Who are you more likely to chat with as you stand in line for coffee? The person who is smiling and says, “Good Morning” or the person who is fidgeting with their phone with a frown on their face? If you have open body language and seem happy and relaxed, people are more likely to strike up a conversation with you.
Relationships are about reciprocating. If someone helps you with something, help them back when they need a hand. If someone invites you to lunch, invite them back another day. Building strong relationships is about giving to others and reciprocating.
Now we’ve outlined some rules about how you should act, we can turn to more practical steps you can take to build friendships at work.
Are you thrust into a small cubicle close to another colleague? That can be awkward to start with, but small talk can help to break the ice. Start with a question and see how they respond. It’s best to stick to work-related questions, for example, “So, how long have you worked here?” If they seem to engage and ask you a question back, that’s a good start. If they seem disinterested, wait for another time. At some point, they will have to talk to you when you are in such close quarters.
The same strategy can be used at the water cooler, the break room, and work events.
If you sit at your desk and each lunch, two things will happen. You won’t enjoy a mental break, and you will not make any friends. Eating in the break room will mean that you will meet others because it’s hard for someone to walk in and not say anything because they would appear rude. Use this as an opportunity to introduce yourself and find out who they are. People tend to open up more when they are not in their cubicle or strictly “on the clock.”

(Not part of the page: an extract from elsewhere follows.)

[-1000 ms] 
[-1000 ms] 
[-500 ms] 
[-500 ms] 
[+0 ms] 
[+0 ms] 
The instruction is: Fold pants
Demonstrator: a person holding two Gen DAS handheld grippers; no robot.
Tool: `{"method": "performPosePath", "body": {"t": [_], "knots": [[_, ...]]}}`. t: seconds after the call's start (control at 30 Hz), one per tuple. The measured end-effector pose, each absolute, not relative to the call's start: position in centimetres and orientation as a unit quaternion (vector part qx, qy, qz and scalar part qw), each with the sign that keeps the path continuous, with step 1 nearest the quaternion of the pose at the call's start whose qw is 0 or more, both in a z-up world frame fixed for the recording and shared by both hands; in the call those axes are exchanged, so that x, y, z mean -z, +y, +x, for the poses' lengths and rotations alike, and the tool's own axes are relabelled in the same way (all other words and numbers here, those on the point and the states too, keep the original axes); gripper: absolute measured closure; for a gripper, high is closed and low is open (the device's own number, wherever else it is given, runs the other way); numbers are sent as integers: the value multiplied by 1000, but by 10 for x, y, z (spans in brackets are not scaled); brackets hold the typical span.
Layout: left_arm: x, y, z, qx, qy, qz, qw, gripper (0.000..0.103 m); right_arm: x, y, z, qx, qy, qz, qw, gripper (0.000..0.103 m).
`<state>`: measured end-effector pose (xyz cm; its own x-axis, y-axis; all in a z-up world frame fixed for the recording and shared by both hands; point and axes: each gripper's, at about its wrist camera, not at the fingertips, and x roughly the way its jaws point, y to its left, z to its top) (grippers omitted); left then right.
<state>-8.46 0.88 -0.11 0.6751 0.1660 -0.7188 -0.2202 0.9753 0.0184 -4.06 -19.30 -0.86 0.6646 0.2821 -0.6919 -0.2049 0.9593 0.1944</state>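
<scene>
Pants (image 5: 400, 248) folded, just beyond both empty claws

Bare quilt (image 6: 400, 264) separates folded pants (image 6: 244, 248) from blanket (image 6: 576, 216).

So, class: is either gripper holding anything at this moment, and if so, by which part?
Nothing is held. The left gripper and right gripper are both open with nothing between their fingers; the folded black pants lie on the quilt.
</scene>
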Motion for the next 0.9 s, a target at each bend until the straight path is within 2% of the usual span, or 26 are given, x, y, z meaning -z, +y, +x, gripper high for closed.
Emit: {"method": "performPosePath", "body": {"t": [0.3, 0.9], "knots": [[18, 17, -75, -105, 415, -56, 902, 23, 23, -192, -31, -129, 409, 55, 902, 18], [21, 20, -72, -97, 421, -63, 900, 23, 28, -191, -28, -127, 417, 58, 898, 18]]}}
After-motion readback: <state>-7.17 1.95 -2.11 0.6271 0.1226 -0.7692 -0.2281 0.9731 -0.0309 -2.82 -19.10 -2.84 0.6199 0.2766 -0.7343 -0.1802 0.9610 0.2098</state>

Once you’ve exchanged a few pleasantries with a colleague during the workday, you can get a sense of who they are. It’s natural in a work environment to want to ask for career advice or bounce ideas off a colleague, and having coffee with someone is a convenient time to do that. When you have a question or a concern, ask someone if they have time to discuss it with you over coffee.
This is one way to have an off-the-record chat, and most people are more than willing to help out a colleague. Lunch is another option, but the coffee shop is a good starting point for workplace friendships.
Most companies have out-of-work activities as part of their company culture, be it a happy hour or a lunch, and these are a good way to meet people and mingle. That said, some people loathe happy hours and find it difficult to navigate larger social gatherings. If that is the case, you could take the initiative and start your own activity.
There might be a group who would like to play chess, bridge, or participate in a book club after work or at lunch. Some might like to go for a group walk or run. It’s worth a try and is a simple way to find close friends with shared interests and help others to do the same. There may be others who feel isolated too!
So, everyone likes donuts don’t they? Even if you haven't seen others do it up to now, which would be hard to believe, bring a box of donuts to work. It’s a friendly gesture, particularly from someone who is relatively new.
It’s also an opportunity to quickly introduce yourself to anyone you don’t know, and say “Hi, I brought donuts to say thank you for all the help I’ve received from everyone this first week,” or something to that effect. If you bake, bring your own cookies. You might end up with requests for your recipe.
As you take on more projects at work, you will be exposed to more people and spend more time with them on projects. You will find that it becomes easier to build work friendships with people involved in the same projects, who have common interests, or are in similar situations.
Hopefully, these tips will get you over the first few days or weeks in a new office situation and well on the way to finding a best friend and valuable relationships at work.